Work to be completed:
All of the listing should be output exactly, apart from the pictures.

Data section:

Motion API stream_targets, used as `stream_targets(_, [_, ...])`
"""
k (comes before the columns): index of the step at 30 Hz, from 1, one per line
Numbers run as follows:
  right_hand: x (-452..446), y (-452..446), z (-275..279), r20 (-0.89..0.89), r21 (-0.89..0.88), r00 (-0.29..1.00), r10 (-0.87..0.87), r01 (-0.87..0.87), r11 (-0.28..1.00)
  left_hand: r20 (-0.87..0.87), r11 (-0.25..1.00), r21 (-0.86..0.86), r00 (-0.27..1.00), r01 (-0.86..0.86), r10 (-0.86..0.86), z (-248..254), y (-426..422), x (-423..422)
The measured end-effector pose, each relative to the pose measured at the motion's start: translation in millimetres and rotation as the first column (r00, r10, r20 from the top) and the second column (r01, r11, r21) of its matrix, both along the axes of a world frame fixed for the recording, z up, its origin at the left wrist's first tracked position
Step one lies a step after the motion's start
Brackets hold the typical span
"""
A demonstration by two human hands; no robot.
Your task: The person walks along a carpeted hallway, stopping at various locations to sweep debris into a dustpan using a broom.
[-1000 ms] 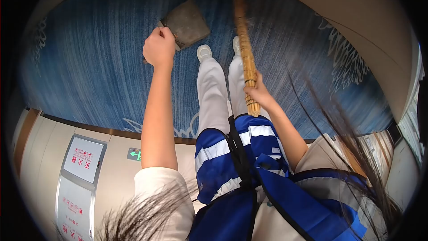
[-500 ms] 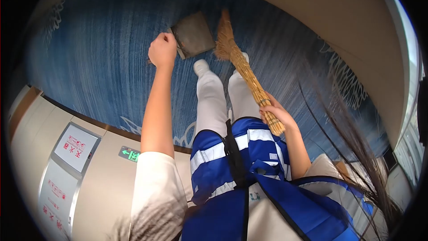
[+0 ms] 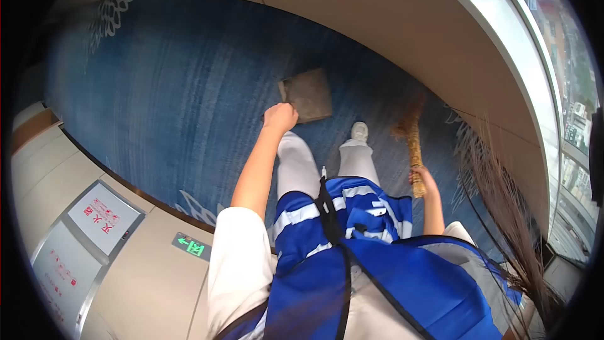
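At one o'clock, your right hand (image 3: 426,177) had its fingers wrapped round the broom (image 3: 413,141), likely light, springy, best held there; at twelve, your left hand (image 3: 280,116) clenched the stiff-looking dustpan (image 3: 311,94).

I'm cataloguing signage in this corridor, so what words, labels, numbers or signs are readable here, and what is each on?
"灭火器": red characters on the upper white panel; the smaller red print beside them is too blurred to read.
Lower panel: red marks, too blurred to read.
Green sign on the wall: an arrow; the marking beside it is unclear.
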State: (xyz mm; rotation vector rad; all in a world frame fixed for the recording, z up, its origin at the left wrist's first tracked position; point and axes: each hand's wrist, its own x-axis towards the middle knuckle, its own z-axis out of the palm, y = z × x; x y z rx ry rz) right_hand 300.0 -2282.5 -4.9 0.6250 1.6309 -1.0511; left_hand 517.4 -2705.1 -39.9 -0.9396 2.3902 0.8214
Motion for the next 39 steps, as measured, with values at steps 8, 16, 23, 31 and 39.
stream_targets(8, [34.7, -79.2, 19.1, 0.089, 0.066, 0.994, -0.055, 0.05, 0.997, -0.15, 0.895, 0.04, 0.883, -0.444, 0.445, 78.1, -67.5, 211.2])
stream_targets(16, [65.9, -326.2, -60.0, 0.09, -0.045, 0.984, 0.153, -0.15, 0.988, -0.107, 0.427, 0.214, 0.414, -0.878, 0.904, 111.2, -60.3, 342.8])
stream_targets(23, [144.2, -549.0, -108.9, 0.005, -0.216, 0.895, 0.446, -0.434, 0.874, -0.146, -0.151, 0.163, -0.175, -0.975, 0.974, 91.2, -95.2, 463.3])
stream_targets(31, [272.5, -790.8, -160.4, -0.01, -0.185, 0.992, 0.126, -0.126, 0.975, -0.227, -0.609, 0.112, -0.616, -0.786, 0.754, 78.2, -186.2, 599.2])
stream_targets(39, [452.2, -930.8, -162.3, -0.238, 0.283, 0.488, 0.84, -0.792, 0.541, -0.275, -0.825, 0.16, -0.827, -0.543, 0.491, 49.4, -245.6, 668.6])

Solved exercise:
Motion API stream_targets, used as `stream_targets(_, [_, ...])`
"""
k (comes before the columns): index of the step at 30 Hz, from 1, one per line
Numbers run as follows:
  right_hand: x (-452..446), y (-452..446), z (-275..279), r20 (-0.89..0.89), r21 (-0.89..0.88), r00 (-0.29..1.00), r10 (-0.87..0.87), r01 (-0.87..0.87), r11 (-0.28..1.00)
  left_hand: r20 (-0.87..0.87), r11 (-0.25..1.00), r21 (-0.86..0.86), r00 (-0.27..1.00), r01 (-0.86..0.86), r10 (-0.86..0.86), z (-248..254), y (-426..422), x (-423..422)
The measured end-effector pose, each relative to the pose measured at the motion's start: translation in millimetres and rotation as the first column (r00, r10, r20 from the top) and the second column (r01, r11, r21) of its matrix, both along the axes of a world frame fixed for the recording, z up, its origin at the left wrist's first tracked position
Step one lies a step after the motion's start
Brackets hold the typical span
"""
A demonstration by two human hands; no robot.
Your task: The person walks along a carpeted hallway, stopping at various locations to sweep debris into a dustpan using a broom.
[-1000 ms] 
[-500 ms] 
[+0 ms] 
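At one o'clock, your right hand (image 3: 426,177) had its fingers wrapped round the broom (image 3: 413,141), likely light, springy, best held there; at twelve, your left hand (image 3: 280,116) clenched the stiff-looking dustpan (image 3: 311,94).

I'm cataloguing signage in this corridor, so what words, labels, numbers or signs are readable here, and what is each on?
"灭火器": red characters on the upper white panel; the smaller red print beside them is too blurred to read.
Lower panel: red marks, too blurred to read.
Green sign on the wall: an arrow; the marking beside it is unclear.
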State: (xyz mm; rotation vector rad; all in a world frame fixed for the recording, z up, its origin at the left wrist's first tracked position; point and axes: each hand's wrist, its own x-axis towards the middle knuckle, its own z-axis out of the palm, y = z × x; x y z rx ry rz) right_hand 300.0 -2282.5 -4.9 0.6250 1.6309 -1.0511; left_hand 517.4 -2705.1 -39.9 -0.9396 2.3902 0.8214
Motion for the next 39 steps, as measured, with values at steps 8, 16, 23, 31 and 39.
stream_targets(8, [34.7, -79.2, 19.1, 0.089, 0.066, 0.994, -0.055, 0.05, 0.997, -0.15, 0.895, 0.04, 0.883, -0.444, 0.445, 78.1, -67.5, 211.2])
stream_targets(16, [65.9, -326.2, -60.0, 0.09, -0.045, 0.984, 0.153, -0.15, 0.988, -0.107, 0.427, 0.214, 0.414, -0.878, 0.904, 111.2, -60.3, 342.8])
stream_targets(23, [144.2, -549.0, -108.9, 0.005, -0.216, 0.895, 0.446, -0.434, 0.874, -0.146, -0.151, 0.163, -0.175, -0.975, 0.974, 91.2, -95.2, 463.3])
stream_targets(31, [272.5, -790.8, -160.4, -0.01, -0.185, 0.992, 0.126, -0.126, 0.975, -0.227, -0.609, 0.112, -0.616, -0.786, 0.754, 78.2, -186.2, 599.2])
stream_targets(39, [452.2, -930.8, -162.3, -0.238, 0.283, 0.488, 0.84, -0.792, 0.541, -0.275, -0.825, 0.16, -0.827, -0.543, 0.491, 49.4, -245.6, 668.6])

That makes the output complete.